Q: Although the Cinque Terre in Italy is a real place, why did you create the sleepy town of Porto Vergogna for the book?
A: I was hiking along the Cinque Terre and thought because I'm not Italian, it seems so audacious to write about this place, so I invented my own village, Porto Vergogna, and invented the Hotel Adequate View. I then had to look for a story to figure out the mystery. I did research and found out "Cleopatra" was being filmed during that time, and often, the novelist gets led around by the nose doing research.
Q: There is a mockery of Hollywood and its cultural savagery, whether it's the "Cleopatra" film taking over Rome or one of the characters' scripts getting reworked into something completely different from the original script. Were you making a comment?

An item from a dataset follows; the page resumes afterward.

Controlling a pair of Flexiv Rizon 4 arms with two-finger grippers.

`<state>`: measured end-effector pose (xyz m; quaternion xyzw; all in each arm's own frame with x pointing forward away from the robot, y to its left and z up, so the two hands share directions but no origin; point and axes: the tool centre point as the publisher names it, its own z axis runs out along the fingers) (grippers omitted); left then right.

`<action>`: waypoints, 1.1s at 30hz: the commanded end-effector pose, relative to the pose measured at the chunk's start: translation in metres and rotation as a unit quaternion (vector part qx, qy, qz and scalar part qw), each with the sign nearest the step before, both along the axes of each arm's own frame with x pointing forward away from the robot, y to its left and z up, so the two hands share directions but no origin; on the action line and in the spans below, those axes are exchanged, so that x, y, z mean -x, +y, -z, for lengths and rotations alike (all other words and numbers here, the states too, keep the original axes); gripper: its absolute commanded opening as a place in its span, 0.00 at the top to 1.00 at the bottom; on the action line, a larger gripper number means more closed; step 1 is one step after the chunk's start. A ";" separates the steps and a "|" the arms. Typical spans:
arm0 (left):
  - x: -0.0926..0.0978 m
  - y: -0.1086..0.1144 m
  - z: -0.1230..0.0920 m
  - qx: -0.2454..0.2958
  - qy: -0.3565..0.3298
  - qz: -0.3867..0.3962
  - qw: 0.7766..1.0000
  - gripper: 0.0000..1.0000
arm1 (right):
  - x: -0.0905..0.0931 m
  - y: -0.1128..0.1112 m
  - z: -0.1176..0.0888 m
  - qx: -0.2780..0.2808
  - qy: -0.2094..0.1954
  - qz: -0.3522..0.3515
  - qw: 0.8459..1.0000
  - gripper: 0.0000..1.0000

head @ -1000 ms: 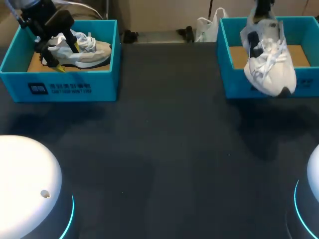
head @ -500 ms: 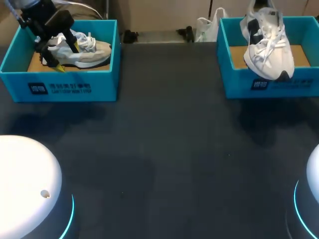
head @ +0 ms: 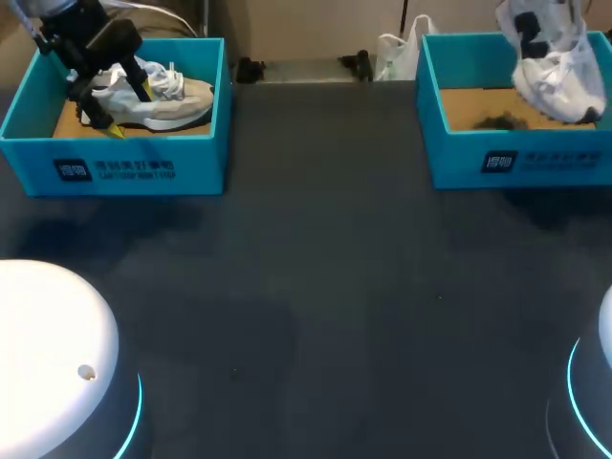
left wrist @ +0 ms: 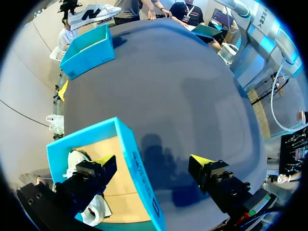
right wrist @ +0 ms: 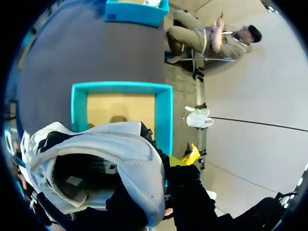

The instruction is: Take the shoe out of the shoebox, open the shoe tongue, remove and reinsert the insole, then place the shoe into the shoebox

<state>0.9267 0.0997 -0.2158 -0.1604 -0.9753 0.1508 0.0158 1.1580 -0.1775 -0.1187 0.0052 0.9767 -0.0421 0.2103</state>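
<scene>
Dark bench (head: 325,287) carries two teal shoeboxes with cardboard-brown floors. Above the right shoebox (head: 497,158), near its far right corner, hangs a white shoe (head: 555,57) with black patches and white laces, lifted clear and pinched at the collar by the right fingers (right wrist: 186,156). The left fingers (left wrist: 103,163) stand spread, straddling the left shoebox (left wrist: 137,168) wall, one beside a pale second shoe (left wrist: 94,214) inside.
</scene>
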 end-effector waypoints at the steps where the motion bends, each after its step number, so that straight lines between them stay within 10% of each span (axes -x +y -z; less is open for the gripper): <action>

A: I think Hollywood is a reflection of culture more than driving it ... It's a notoriously shallow place to work. I've encountered a bit of that working there off and on over the years, but I don't have bitter stories to tell ... I was so fascinated by the character of Richard Burton, because to me, he was a living example of that question of fame versus art. His relationship with Liz Taylor seemed to be the dawn of modern celebrity in which fame didn't depend on your morality being intact. Your amorality would make you more famous.
Q: Structurally, each chapter goes in and out of different time periods and can be disorienting. Was this intentional?
A: Yes, I really became interested in the idea of story-telling itself, and all these different forms - there's a movie pitch, plays and parts of people's memoirs - the story does move back and forth in time between 1962 and present day. I imagined that the book itself was like ruins you come across, a bit of artifact, a play, a movie pitch, and when you put the artifacts together, you get a picture of what this civilization was.
Q: Did any of the characters surprise you in their development?
A: Michael Deane, the movie producer. When I sat down to write his memoir, the entire chapter has no commas in it, which was a great writing challenge. I thought to myself that this is a man who never pauses ... Using him as a vessel to bring (Dee and Pasquale) back together seemed like the right thing to do.
Q: The romance doesn't take the course of a traditional love story. What can readers expect of Dee and Pasquale?
A: I had the two sets of characters that you assumed were going to get involved - Pasquale and Dee, Shane and Claire - and I saw them as parallels. It's a romantic novel in which no romances really work out, and I wanted to keep to that. I thought maybe the best romance is the one that is unfulfilled in some way, so for Pasquale and Dee, their relationship can be more poignant.